RESULTS: We compared ALT and 25OHD measurements between the patient and control groups, and between the simple steatosis and NASH subgroups. 25OHD levels were lower and ALT levels were higher in the patient group (p < 0.001, effect size = 0.028, and p < 0.001, effect size = 0.442, respectively). Logistic regression analysis showed that when 25OHD levels decrease by 1 ng/dL, it increases the risk of being in the patient group by 3.7%.
CONCLUSIONS: Our results suggest that vitamin D status may be related to the development of non-alcoholic fatty liver disease (NAFLD). Although this relationship is weak, it may be important in the pathogenesis of steatosis.
摘要:
背景:维生素D状态对脂肪变性的影响尚未完全阐明。在这项研究中,我们计划使用大规模人群队列研究这种交互作用.
方法:使用国际疾病分类第10修订版(ICD-10)编码系统诊断为单纯性脂肪变性(K76.0)和非酒精性脂肪性肝炎(NASH)(K75.8)的患者,在诊断时进行了25-羟基维生素D(25OHD)测量,包括在研究中。
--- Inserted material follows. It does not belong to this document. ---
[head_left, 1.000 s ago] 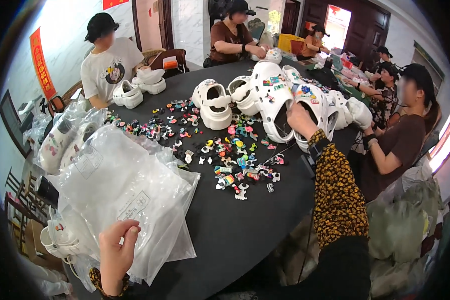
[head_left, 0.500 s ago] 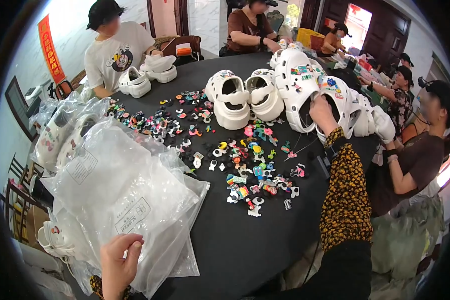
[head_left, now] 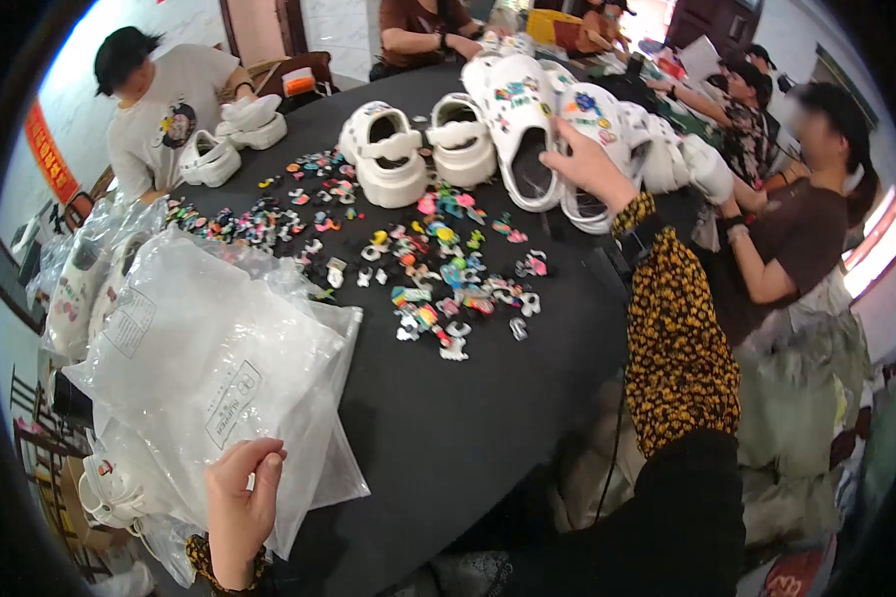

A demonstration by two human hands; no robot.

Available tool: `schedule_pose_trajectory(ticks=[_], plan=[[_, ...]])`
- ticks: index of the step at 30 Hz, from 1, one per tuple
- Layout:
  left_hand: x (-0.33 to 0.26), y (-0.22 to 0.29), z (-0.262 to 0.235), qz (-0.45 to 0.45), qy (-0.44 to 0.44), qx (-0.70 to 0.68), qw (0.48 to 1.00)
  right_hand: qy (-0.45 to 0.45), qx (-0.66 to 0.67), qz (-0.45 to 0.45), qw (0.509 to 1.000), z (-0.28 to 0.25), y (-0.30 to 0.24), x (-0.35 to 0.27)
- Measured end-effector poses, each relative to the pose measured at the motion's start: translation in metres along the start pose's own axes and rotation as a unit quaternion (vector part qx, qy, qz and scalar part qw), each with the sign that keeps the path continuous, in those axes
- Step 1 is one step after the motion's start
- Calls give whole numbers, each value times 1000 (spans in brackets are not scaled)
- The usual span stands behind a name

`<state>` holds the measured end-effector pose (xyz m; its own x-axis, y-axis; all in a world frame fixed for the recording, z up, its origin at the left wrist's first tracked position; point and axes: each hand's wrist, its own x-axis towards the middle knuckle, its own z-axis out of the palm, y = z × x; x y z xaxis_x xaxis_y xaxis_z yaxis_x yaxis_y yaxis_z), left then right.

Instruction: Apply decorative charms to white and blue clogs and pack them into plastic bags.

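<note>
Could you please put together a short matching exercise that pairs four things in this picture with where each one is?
Things:
1. left hand
2. right hand
3. small colourful charms
4. pair of white clogs

Places:
A. scattered over the middle of the black table
B. on a white decorated clog at the far side
C. standing side by side behind the charms
D. at the near edge of the pile of clear plastic bags

Pairs: 1-D, 2-B, 3-A, 4-C
</note>
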<state>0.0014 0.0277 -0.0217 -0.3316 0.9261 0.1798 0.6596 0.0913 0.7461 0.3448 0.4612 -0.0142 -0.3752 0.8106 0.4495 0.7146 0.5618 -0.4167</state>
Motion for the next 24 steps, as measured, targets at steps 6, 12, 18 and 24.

对照组包括没有肝脏疾病的受试者。年龄,性别,丙氨酸氨基转移酶(ALT)和25OHD水平,并记录测量日期。
结果:我们比较了患者组和对照组的ALT和25OHD测量值,在单纯脂肪变性和NASH亚组之间。患者组的25OHD水平较低,ALT水平较高(分别为p<0.001,效应大小=0.028和p<0.001,效应大小=0.442)。Logistic回归分析显示,当25OHD水平降低1ng/dL时,它使患者组的风险增加了3.7%。
结论:我们的结果表明,维生素D状态可能与非酒精性脂肪性肝病(NAFLD)的发展有关。虽然这种关系很弱,它可能在脂肪变性的发病机制中很重要。
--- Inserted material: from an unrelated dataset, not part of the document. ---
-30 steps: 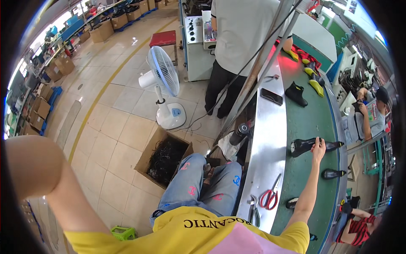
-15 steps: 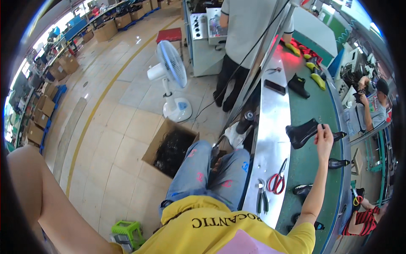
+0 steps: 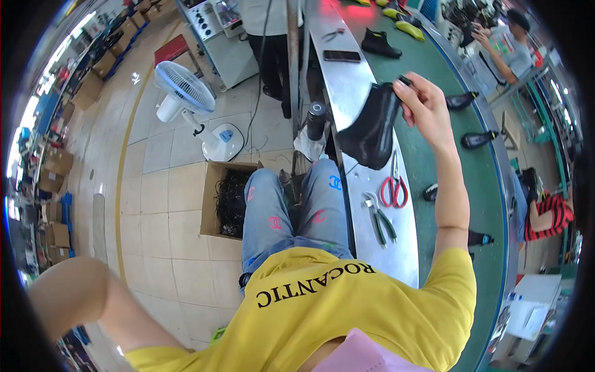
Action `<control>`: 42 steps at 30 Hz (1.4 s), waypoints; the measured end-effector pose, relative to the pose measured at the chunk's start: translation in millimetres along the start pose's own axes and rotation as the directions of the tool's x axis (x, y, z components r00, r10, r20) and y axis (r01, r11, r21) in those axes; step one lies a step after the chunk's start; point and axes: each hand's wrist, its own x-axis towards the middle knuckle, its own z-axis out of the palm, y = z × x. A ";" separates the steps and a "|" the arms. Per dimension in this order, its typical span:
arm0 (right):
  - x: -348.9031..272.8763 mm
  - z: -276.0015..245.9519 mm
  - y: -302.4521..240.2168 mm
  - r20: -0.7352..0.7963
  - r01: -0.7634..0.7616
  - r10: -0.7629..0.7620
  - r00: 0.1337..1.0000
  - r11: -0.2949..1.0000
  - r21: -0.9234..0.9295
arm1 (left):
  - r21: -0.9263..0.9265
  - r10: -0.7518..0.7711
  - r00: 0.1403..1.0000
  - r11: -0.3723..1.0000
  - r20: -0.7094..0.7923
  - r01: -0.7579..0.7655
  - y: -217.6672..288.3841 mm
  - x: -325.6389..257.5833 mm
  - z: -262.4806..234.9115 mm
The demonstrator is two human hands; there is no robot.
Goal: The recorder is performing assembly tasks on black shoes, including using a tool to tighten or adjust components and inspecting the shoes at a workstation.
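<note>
over the steel edge of the bench [image 3: 347, 93], head view: you are lifting a black shoe upper [image 3: 372, 127] clear of the surface, your right hand [image 3: 424, 105] pinching its top rim between thumb and fingers. the piece is hanging free, toe end pointing down, above the red-handled scissors [image 3: 393, 186] and the pliers [image 3: 379, 217], touching neither. your left hand is not showing; only the left upper arm [image 3: 74, 297] is coming in at the lower left, so you cannot tell whether that hand is holding anything.

judging progress: the pick-up looks done, the upper is in hand and off the green belt [image 3: 446, 161]. whatever trimming or checking belongs to it seems not yet begun, since both tools are lying untouched on the steel. more black pieces [image 3: 477, 139] are sitting further along the belt, well apart from your hand, so much of the run appears left.

around you: a cardboard box [image 3: 226, 198] of dark parts is standing on the floor beside your knees, a white fan [image 3: 186, 93] beyond it. another person [image 3: 505, 49] is working across the belt, hands on their own piece.
</note>
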 end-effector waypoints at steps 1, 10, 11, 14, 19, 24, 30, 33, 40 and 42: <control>-1.4 7.5 -5.6 0.039 0.001 -0.002 0.999 1.000 0.031 | -0.086 0.016 0.998 0.996 0.061 -0.010 18.1 -6.2 19.5; -0.6 77.2 -25.4 0.256 -0.110 0.051 0.965 0.969 0.223 | -0.850 0.404 0.749 0.292 0.525 0.438 188.4 -169.5 253.1; 1.4 82.0 -22.3 0.279 -0.135 0.065 0.958 0.962 0.239 | -0.863 0.399 0.766 0.207 0.504 0.460 195.6 -184.2 265.9; 5.6 98.4 -2.0 0.277 -0.172 0.106 0.955 0.958 0.230 | -0.829 0.289 0.806 -0.066 0.516 0.555 197.7 -209.3 281.6; -8.1 120.8 19.6 0.211 -0.241 0.183 0.960 0.925 0.295 | -0.779 0.225 0.754 0.036 0.617 0.627 184.0 -234.1 270.8; -76.8 104.7 125.8 -0.183 -0.160 0.123 0.975 0.966 -0.202 | -0.739 0.037 0.748 0.198 0.663 0.644 158.7 -262.3 255.5; -244.5 78.4 207.5 -0.243 -0.406 0.362 0.900 0.492 -0.770 | -0.136 -0.188 0.081 -0.300 0.979 0.944 106.9 -294.0 224.9; -269.1 79.2 220.5 -0.257 -0.436 0.413 0.874 0.430 -0.791 | -0.009 -0.103 -0.017 -0.248 0.995 0.969 96.9 -297.8 233.3; -215.9 78.0 198.2 0.060 -0.855 0.895 0.443 0.401 0.329 | -0.081 -0.119 0.074 -0.054 0.990 0.995 138.6 -273.6 269.8; -170.9 97.7 144.9 0.199 -0.848 0.891 0.408 0.290 0.443 | -0.116 -0.102 0.105 -0.115 0.989 0.987 140.9 -279.7 281.0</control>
方法:使用国际疾病分类第10修订版(ICD-10)编码系统诊断为单纯性脂肪变性(K76.0)和非酒精性脂肪性肝炎(NASH)(K75.8)的患者,在诊断时进行了25-羟基维生素D(25OHD)测量,包括在研究中。对照组包括没有肝脏疾病的受试者。年龄,性别,丙氨酸氨基转移酶(ALT)和25OHD水平,并记录测量日期。
结果:我们比较了患者组和对照组的ALT和25OHD测量值,在单纯脂肪变性和NASH亚组之间。患者组的25OHD水平较低,ALT水平较高(分别为p<0.001,效应大小=0.028和p<0.001,效应大小=0.442)。Logistic回归分析显示,当25OHD水平降低1ng/dL时,它使患者组的风险增加了3.7%。
结论:我们的结果表明,维生素D状态可能与非酒精性脂肪性肝病(NAFLD)的发展有关。虽然这种关系很弱,它可能在脂肪变性的发病机制中很重要。